About this exercise: After reading the data below, copy out every line that contains the word "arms".

___ Exercise data

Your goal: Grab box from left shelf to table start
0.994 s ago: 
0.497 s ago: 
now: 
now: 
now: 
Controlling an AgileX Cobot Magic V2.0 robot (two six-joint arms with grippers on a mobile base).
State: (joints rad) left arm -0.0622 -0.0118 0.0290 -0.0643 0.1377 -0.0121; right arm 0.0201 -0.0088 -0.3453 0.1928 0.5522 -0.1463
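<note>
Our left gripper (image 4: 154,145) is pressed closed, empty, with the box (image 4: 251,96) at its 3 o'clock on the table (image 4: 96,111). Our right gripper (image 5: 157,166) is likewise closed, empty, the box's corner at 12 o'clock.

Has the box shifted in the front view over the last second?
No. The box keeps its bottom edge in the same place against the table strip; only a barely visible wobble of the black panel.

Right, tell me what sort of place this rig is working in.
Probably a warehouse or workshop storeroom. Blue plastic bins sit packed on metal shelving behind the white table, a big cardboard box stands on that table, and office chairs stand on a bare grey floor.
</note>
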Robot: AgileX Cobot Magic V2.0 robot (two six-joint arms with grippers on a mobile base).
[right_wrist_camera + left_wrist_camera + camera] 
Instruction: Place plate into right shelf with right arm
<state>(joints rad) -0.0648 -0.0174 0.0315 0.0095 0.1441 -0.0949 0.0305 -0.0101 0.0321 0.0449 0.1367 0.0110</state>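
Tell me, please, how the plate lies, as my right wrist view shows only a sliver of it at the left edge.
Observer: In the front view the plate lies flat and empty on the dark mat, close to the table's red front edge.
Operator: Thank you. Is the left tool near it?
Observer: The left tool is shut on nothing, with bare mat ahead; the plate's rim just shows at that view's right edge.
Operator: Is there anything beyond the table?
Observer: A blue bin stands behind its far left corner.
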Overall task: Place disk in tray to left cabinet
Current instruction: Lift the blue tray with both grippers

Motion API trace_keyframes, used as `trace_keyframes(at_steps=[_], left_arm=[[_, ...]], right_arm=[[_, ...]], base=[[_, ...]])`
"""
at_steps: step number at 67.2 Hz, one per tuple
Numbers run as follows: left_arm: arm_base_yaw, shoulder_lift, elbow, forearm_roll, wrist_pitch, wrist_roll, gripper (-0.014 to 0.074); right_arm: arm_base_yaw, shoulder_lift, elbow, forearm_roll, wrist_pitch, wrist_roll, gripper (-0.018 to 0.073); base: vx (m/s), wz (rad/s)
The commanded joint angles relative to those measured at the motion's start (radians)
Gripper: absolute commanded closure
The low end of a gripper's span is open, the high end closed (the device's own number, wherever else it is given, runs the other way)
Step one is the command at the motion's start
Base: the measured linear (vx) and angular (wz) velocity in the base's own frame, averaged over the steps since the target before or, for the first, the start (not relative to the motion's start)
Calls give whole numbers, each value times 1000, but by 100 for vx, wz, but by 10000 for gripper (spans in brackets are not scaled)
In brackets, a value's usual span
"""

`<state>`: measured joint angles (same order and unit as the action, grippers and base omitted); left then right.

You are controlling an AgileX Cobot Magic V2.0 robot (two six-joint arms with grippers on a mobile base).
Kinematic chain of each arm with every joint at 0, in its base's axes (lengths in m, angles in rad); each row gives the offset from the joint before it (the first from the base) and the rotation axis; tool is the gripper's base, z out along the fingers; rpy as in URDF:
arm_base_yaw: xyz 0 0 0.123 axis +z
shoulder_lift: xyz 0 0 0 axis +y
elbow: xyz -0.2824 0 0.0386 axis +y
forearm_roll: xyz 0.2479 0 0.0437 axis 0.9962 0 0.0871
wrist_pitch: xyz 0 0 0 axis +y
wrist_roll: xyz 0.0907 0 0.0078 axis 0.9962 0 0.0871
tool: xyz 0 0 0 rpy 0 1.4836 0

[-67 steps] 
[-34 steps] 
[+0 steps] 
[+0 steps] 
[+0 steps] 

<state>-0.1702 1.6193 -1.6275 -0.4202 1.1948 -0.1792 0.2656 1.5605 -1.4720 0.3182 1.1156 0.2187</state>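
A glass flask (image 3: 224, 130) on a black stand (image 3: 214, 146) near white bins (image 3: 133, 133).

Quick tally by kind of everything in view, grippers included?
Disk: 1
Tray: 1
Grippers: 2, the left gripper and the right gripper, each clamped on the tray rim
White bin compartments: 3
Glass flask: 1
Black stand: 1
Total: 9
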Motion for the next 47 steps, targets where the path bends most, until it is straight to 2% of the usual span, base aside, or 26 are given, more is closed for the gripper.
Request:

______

Response:
Controlling an AgileX Cobot Magic V2.0 robot (two six-joint arms with grippers on a mobile base).
Robot: AgileX Cobot Magic V2.0 robot (two six-joint arms with grippers on a mobile base).
You are controlling an AgileX Cobot Magic V2.0 robot (two six-joint arms with grippers on a mobile base).

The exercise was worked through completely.